También es físicamente agotadora. Está prohibido mover el cuerpo una vez que se haya sentado uno por muy incómodo que se esté. La cosa consiste en estar ahí sentado y pensar: «No existe absolutamente ningún motivo para moverme en las dos horas siguientes». Si estás incómodo, debes meditar sobre esa incomodidad, estudiando el efecto que te produce el dolor físico. En la vida real no hacemos más que adaptarnos a la incomodidad —física, sentimental y psicológica— para evadirnos de esa realidad llena de sufrimiento y molestias. La meditación vipassana nos enseña que el sufrimiento y las molestias son inevitables en esta vida, pero si experimentas la quietud necesaria con el tiempo descubrirás que todo (lo incómodo y lo hermoso) pasa con el tiempo.
«El mundo está lleno de muerte y podredumbre, pero los sabios no sufren, porque conocen las urdimbres del mundo», dice un clásico axioma budista. En otras palabras: «Es lo que hay. Acostúmbrate».
No creo que la vipassana sea necesariamente el camino adecuado para mí. Es demasiado austera para mi noción de ejercicio espiritual, que tiene más que ver con la compasión y el amor y las mariposas y la felicidad y un Dios amable (lo que mi amiga Darcy llama la «Teología para Adolescentes»). En la vipassana ni siquiera se habla de «Dios», porque ciertos budistas consideran que la idea de Dios es la base de la dependencia, la manta que nos protege de la inseguridad, lo último que hay que abandonar en el camino hacia el desapego total.
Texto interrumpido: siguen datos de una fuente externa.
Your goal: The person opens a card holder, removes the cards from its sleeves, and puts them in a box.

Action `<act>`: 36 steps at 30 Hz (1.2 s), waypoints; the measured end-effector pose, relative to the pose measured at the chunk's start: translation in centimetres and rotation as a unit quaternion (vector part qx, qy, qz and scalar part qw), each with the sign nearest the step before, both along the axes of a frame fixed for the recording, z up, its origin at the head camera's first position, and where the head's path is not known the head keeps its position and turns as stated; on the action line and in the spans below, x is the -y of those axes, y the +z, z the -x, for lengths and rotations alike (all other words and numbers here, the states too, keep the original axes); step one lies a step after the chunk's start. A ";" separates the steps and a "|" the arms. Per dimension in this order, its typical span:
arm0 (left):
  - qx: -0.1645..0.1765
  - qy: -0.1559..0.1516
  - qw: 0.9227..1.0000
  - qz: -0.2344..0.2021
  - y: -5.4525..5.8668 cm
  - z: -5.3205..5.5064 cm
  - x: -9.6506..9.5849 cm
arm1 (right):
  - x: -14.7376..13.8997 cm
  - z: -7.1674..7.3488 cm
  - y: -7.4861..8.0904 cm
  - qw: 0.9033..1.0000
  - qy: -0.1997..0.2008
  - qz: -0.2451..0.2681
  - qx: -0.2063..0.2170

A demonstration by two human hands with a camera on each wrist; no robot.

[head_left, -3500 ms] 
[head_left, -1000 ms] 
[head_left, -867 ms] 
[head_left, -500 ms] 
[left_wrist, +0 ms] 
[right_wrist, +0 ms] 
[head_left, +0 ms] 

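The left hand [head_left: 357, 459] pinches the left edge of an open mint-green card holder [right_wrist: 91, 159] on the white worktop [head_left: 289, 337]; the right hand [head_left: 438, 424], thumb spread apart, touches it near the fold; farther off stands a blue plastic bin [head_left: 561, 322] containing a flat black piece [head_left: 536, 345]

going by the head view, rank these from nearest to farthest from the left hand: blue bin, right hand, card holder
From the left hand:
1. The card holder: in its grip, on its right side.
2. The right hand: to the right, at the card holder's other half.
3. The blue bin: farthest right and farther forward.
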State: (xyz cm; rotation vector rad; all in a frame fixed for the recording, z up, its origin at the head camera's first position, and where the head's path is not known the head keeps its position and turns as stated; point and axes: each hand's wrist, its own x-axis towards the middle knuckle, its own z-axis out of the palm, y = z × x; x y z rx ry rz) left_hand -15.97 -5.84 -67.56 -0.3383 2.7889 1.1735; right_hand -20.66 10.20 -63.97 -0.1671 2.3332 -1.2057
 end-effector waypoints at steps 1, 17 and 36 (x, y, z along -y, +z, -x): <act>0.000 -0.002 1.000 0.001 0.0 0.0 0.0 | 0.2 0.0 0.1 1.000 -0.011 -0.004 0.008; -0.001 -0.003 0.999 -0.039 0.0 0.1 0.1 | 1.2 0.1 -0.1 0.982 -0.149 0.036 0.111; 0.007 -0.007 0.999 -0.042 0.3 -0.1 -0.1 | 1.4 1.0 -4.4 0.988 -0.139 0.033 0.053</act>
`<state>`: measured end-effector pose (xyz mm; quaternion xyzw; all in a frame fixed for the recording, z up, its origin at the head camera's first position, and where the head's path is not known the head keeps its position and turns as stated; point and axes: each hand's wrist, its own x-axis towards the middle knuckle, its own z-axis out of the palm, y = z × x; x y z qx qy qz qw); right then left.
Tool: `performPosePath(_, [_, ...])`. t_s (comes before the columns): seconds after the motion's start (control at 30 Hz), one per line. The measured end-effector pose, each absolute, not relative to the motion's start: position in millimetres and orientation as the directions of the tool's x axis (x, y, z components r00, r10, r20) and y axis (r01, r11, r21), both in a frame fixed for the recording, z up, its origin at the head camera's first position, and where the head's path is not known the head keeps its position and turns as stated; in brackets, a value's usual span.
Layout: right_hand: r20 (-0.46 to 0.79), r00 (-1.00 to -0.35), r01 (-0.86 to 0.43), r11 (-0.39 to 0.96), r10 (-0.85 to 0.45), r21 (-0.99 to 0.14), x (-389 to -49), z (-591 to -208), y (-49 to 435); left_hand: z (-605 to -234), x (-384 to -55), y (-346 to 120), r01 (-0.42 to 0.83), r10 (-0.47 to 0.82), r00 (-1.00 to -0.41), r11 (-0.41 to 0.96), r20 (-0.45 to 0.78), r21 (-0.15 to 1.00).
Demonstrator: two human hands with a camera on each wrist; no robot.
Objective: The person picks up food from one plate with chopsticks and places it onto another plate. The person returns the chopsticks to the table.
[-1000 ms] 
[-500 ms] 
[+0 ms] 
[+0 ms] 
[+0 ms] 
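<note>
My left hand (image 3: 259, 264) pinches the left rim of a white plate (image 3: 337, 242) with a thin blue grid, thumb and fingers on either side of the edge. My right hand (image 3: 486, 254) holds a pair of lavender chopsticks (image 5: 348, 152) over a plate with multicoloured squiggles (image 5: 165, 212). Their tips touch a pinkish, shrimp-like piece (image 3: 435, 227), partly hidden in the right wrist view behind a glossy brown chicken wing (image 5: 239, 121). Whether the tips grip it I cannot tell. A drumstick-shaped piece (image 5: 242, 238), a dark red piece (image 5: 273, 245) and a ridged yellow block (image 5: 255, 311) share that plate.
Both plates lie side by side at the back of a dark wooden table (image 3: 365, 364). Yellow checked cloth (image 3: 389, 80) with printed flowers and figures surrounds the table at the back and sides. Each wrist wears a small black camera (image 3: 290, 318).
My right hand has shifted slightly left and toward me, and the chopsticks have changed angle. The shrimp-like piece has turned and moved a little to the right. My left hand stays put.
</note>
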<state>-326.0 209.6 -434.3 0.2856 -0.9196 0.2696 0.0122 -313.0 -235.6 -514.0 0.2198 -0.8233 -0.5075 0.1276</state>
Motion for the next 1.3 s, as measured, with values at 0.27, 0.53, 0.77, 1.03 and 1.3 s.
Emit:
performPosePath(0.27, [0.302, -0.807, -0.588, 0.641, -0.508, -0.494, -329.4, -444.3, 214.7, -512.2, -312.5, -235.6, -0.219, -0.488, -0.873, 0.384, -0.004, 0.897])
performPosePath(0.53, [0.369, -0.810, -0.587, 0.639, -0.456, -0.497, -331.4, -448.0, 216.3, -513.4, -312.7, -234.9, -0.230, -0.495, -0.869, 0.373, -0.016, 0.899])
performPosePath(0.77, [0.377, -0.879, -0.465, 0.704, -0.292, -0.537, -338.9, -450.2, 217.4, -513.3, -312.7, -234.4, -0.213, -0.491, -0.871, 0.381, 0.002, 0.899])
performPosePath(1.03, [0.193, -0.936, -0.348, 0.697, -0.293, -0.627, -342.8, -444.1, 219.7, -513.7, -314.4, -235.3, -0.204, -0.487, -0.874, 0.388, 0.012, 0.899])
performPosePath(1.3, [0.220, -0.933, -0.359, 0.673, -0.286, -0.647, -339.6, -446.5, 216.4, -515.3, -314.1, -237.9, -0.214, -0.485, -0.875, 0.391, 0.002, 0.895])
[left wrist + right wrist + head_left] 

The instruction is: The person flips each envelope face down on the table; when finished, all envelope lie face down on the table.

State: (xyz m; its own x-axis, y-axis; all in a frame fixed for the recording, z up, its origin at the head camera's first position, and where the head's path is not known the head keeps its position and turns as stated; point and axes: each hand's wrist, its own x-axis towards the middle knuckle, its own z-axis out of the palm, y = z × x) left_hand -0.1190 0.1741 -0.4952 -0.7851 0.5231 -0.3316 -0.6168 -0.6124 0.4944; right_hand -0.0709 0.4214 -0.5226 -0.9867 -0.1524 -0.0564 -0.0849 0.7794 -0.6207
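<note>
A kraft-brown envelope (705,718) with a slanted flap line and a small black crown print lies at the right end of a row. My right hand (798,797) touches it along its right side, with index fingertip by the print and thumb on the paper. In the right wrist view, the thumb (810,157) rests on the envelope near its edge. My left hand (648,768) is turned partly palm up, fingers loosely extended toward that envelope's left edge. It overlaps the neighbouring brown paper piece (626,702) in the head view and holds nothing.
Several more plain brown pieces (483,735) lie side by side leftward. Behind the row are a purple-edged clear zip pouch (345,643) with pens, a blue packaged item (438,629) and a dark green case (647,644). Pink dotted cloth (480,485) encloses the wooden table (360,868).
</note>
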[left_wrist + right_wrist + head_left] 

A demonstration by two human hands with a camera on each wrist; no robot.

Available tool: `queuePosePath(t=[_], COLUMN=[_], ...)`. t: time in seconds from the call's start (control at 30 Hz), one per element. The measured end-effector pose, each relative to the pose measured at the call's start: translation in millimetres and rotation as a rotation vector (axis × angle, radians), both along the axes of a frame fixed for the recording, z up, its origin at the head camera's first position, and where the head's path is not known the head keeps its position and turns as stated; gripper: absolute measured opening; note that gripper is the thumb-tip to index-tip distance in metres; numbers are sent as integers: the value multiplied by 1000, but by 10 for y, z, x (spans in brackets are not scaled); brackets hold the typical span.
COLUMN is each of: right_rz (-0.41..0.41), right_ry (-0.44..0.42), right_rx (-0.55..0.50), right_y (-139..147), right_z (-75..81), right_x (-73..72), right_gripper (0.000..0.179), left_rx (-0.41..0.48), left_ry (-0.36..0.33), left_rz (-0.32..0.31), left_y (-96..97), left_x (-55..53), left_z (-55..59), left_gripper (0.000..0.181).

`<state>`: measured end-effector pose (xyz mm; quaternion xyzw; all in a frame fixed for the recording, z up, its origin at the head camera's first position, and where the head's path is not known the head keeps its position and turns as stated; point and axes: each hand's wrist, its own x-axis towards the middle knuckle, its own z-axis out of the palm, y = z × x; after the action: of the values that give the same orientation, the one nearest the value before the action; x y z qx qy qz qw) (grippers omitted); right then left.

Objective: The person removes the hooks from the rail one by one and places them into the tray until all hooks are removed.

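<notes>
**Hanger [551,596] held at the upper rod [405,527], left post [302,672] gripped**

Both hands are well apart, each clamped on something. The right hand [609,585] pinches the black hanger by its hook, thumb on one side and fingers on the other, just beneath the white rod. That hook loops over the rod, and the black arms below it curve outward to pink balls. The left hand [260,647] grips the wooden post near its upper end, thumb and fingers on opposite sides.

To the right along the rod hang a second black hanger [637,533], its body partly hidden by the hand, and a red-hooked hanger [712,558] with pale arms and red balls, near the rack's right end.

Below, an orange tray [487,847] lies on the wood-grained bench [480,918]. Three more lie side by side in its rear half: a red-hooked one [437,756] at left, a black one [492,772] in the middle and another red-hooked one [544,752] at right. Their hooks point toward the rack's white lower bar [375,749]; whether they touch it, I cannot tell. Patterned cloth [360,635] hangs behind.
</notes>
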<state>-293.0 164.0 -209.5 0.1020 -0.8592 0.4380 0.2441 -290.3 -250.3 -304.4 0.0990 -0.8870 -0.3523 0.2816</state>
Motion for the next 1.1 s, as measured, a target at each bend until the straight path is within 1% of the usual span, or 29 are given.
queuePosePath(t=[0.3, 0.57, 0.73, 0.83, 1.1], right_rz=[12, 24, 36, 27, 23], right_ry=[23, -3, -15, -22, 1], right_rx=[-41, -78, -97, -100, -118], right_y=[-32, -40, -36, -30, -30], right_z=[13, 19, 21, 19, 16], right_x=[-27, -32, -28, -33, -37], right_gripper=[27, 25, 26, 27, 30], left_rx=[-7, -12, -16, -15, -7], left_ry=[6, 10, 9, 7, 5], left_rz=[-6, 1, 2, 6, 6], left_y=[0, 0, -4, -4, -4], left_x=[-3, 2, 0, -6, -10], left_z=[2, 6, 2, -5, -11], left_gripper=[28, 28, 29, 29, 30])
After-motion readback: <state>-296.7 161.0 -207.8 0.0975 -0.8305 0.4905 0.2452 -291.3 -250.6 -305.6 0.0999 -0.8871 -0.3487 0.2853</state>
A mí lo del desapego no acaba de convencerme del todo. He conocido personas muy espirituales que parecen vivir en un estado de desconexión total de los demás seres humanos y a los que, cuando me hablan de su sagrado anhelo de desapego, me dan ganas de sacudirles y gritar: «¡Tío, si eso es lo último que necesitas!».